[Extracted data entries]
=-=-=-=-=

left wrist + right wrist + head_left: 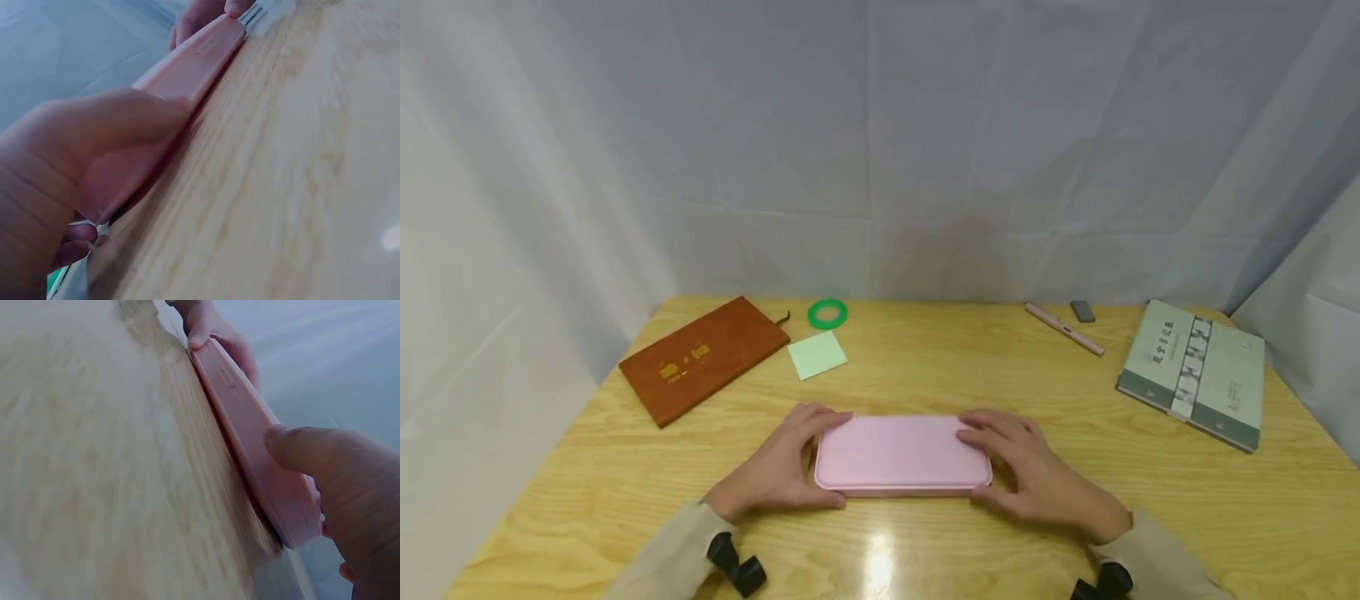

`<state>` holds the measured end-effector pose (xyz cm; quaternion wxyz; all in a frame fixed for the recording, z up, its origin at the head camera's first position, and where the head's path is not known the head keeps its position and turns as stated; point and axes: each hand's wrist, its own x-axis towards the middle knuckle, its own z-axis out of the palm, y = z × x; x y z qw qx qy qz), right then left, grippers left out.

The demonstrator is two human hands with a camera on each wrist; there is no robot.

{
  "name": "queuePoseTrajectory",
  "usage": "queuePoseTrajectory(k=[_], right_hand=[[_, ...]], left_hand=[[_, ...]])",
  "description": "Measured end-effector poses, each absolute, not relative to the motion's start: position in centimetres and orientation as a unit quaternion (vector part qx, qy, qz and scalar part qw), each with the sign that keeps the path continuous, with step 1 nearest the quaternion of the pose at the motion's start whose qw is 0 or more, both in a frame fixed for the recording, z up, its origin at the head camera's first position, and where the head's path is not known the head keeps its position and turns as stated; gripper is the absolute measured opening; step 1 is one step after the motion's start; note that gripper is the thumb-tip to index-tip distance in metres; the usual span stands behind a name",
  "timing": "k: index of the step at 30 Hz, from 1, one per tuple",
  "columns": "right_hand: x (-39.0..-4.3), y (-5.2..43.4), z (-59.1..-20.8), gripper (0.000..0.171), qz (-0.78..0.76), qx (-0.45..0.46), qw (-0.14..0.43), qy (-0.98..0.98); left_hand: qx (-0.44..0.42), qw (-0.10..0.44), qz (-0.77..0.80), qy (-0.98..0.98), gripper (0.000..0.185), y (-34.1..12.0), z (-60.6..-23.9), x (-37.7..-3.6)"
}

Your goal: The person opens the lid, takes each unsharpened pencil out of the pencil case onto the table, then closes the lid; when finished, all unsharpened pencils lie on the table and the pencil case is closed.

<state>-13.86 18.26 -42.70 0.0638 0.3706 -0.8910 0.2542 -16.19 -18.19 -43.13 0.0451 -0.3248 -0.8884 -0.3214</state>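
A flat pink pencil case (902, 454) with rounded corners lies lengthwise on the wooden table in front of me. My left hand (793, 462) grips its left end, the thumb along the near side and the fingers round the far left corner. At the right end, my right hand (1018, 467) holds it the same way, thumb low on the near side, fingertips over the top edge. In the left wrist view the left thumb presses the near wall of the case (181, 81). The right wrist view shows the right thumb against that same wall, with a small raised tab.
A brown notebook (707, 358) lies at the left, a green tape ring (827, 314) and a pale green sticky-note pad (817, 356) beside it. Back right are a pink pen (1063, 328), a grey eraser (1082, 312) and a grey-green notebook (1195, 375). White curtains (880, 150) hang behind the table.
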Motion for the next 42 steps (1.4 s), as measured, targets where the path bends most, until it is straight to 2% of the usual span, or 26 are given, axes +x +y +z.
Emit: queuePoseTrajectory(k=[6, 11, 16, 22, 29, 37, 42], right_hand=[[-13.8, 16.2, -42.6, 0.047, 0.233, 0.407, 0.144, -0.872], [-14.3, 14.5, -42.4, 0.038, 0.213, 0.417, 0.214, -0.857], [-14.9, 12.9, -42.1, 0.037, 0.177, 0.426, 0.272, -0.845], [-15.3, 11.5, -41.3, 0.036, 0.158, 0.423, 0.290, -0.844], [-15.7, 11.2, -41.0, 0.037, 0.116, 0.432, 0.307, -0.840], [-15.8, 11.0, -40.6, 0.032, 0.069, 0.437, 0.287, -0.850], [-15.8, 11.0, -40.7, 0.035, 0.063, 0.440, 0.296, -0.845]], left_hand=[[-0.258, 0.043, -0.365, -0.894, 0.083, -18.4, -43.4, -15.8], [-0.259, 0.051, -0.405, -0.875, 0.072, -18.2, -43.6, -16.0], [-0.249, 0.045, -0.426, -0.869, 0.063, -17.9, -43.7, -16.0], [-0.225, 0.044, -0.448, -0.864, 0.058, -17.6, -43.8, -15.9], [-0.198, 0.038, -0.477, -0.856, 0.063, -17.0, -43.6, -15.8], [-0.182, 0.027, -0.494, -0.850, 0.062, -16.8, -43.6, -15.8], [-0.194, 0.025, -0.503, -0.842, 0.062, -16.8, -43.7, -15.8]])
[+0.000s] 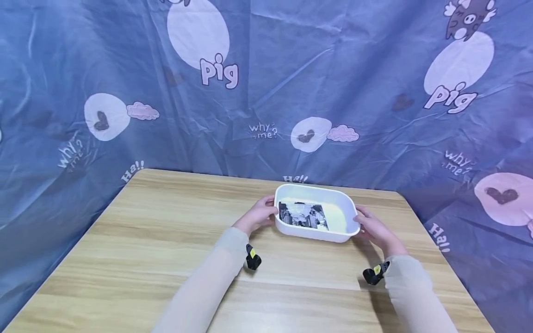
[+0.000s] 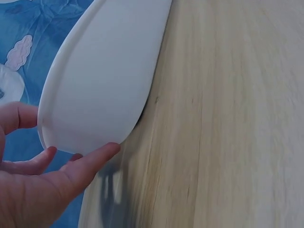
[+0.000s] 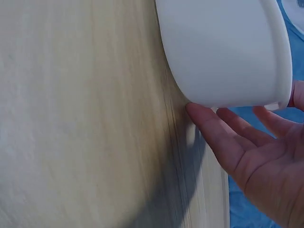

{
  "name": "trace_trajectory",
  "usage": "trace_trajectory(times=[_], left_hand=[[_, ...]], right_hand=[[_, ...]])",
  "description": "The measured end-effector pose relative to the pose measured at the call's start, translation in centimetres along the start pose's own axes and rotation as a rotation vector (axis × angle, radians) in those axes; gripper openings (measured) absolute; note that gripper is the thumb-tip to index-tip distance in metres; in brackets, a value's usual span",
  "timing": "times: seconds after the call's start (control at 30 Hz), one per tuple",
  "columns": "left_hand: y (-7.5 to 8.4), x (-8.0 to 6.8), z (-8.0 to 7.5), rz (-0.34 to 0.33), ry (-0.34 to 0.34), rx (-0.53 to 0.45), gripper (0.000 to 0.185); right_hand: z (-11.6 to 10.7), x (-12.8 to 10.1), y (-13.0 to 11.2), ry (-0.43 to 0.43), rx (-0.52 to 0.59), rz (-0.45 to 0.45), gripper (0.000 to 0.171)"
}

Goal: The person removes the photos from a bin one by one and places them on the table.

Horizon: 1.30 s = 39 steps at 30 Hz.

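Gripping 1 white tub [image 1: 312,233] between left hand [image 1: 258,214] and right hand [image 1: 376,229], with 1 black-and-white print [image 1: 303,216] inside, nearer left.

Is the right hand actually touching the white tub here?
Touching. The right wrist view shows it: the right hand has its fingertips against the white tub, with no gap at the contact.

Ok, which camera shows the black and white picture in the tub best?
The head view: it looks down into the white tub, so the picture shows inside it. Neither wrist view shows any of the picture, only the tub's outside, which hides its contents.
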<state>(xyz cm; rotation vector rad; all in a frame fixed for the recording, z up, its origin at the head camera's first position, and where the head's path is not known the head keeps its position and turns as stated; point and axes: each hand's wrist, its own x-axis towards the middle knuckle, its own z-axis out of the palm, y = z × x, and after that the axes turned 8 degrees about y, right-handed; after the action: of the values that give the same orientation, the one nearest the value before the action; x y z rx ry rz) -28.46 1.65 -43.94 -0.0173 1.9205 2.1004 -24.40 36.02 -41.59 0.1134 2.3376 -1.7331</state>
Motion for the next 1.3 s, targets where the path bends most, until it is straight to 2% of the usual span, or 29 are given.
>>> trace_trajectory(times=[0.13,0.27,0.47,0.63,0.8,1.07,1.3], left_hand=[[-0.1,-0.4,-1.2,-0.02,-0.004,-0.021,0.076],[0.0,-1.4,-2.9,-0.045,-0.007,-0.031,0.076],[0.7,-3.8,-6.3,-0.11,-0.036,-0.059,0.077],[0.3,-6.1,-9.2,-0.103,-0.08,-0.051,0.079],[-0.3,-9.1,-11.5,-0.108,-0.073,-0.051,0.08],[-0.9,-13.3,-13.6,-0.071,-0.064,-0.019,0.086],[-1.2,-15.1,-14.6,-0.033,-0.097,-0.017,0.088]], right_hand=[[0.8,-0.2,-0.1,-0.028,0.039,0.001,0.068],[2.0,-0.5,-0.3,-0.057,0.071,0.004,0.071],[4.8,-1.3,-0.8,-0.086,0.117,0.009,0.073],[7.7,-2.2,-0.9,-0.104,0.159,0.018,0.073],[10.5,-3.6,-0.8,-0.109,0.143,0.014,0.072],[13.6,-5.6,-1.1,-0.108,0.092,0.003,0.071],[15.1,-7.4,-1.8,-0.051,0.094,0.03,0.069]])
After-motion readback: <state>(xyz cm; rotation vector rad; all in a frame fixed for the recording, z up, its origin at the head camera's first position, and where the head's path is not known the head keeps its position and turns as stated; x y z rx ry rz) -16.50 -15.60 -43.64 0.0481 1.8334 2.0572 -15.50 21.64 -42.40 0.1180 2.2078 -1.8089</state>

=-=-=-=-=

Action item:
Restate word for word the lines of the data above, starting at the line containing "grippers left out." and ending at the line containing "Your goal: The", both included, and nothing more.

Problem solution:
`<state>` holds the measured end-effector pose (xyz cm; quaternion wxyz; all in a frame fixed for the recording, z up, its origin at the head camera's first position, and where the head's path is not known the head keeps its position and turns as stated; point and axes: each hand's wrist, its own x-axis towards the middle knuckle, its own z-axis out of the palm, y = z × x; x y z qw qx qy qz), right then left, grippers left out.

The demonstrator is two human hands with a camera on each wrist; there is no robot.

{
  "name": "queuePoseTrajectory",
  "usage": "queuePoseTrajectory(k=[_], right_hand=[[_, ...]], left_hand=[[_, ...]])",
  "description": "Measured end-effector poses, each absolute, not relative to the motion's start: position in centimetres and orientation as a unit quaternion (vector part qx, qy, qz and scalar part qw), each with the sign that keeps the path continuous, with step 1 nearest the quaternion of the pose at the motion's start whose qw is 0 or more, both in a frame fixed for the recording, z up, its origin at the head camera's first position, and where the head's path is not known the head keeps its position and turns as stated; gripper is the absolute measured opening; step 1 is one step after the motion's start; note that gripper is the thumb-tip to index-tip distance in metres; the usual span stands behind a name",
  "timing": "k: index of the step at 30 Hz, from 1, one per tuple",
  "columns": "right_hand: x (-39.0..-4.3), y (-5.2..43.4), z (-59.1..-20.8), gripper (0.000..0.171), qz (-0.78..0.76), qx (-0.45..0.46), qw (-0.14..0.43), qy (-0.98..0.98); left_hand: qx (-0.44..0.42), qw (-0.10..0.44), qz (-0.77..0.80), qy (-0.98..0.98), gripper (0.000..0.185), y (-34.1..12.0), z (-60.6..-23.9), x (-37.7..-3.6)"
}

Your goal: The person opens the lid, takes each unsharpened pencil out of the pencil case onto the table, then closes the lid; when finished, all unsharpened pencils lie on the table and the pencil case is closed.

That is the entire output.